# IELTS - Passport lost



## salangai (Dec 4, 2011)

Hi,

I wrote ielts on march 2012, I lost my passport while travelling abroad. Looking To apply for acs, I have applied for passport and hopefully the new passport should carry the old passport number.

If the new passport doesn't contain my old passport number what is the procedure, I have copies of my old passport and fir copies for lost passport.

Regards,
S


----------



## findraj (Sep 24, 2012)

salangai said:


> Hi,
> 
> I wrote ielts on march 2012, I lost my passport while travelling abroad. Looking To apply for acs, I have applied for passport and hopefully the new passport should carry the old passport number.
> 
> ...


Old passport number with date and place of issue will be mentioned along with new passport application number and reason for cancelling old passport in the NEW passport on the last page....

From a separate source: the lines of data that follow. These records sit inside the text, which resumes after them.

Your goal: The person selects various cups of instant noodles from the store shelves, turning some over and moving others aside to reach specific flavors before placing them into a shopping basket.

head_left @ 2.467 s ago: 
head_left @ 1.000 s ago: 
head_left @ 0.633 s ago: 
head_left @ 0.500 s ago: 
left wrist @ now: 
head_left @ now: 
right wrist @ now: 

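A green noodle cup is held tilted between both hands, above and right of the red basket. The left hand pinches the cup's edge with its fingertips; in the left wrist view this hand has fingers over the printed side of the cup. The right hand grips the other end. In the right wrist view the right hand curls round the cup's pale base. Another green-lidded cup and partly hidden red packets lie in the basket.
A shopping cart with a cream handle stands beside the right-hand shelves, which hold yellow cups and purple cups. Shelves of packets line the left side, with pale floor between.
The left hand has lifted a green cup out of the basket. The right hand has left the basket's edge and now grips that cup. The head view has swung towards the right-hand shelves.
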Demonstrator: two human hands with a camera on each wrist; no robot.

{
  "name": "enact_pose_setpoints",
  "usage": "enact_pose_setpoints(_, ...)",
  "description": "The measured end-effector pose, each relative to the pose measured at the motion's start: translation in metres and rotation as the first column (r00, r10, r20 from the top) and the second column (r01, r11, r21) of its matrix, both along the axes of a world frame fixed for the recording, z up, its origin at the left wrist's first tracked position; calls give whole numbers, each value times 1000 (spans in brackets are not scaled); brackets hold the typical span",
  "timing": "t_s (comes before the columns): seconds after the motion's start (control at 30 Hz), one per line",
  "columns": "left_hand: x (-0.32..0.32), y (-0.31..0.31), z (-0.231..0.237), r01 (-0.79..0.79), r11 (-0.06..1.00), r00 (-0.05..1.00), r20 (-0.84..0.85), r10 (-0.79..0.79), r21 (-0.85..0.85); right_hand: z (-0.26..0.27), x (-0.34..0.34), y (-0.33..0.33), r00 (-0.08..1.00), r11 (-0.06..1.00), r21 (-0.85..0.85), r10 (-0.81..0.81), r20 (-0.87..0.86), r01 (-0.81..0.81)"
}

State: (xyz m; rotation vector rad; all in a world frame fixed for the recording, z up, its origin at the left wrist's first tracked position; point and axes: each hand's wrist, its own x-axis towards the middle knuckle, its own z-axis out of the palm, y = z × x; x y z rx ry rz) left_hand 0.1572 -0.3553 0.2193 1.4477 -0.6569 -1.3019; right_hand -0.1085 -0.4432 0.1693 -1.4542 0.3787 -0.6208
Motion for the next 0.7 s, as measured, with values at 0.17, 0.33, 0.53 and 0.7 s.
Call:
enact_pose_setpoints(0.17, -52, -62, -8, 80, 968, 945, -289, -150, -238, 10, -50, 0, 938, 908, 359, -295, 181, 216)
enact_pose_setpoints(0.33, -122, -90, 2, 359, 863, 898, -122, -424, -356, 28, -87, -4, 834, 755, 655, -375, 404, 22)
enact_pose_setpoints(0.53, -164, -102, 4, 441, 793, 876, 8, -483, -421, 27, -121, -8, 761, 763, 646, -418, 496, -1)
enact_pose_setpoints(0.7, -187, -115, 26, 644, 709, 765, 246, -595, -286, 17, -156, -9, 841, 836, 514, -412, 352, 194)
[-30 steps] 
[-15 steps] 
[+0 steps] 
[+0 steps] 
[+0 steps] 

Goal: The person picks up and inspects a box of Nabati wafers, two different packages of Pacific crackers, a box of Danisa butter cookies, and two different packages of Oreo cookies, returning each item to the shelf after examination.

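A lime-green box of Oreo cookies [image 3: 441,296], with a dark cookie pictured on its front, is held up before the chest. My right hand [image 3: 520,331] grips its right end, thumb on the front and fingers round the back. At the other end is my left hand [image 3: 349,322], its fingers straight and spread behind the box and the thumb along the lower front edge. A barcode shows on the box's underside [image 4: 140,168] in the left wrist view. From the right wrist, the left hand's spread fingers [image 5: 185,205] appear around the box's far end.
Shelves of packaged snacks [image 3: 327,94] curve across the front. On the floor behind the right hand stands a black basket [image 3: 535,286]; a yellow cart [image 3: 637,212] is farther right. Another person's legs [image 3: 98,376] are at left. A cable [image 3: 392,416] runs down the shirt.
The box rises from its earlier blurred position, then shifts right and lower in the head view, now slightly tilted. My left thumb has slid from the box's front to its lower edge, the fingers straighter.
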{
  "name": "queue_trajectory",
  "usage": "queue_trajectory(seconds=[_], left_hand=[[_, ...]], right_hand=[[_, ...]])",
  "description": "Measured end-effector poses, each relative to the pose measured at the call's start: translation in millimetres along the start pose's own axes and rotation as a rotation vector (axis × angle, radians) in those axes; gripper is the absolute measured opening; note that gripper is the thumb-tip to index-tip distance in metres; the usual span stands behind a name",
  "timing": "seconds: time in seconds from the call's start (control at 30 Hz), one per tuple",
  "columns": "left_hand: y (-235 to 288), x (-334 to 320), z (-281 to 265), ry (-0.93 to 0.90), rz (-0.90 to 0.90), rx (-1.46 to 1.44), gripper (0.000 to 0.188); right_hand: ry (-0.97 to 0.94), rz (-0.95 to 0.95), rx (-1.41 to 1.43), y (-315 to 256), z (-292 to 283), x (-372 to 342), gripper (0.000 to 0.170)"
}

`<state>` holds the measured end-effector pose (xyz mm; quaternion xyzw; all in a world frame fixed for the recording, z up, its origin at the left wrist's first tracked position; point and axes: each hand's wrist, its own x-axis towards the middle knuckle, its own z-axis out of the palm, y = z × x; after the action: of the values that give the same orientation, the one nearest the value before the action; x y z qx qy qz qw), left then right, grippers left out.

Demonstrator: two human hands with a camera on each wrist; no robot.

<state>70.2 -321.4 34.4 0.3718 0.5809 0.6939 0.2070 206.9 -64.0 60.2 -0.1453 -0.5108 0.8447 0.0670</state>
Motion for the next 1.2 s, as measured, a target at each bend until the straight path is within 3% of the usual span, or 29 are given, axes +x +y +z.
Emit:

I know it happened too someone I know, try to get a new passport immediately, it could take upto 6 months for lost or damaged passports, unless you know someone who can sign on your tatkal application.


----------



## findraj (Sep 24, 2012)

Also, you will need a FIR Copy with self declaration that you havent purposely lost or something....Getting a new passport was difficult back then....Spec if you lost it as Officials are totally waiting on to pounce on you at any small mistake......


----------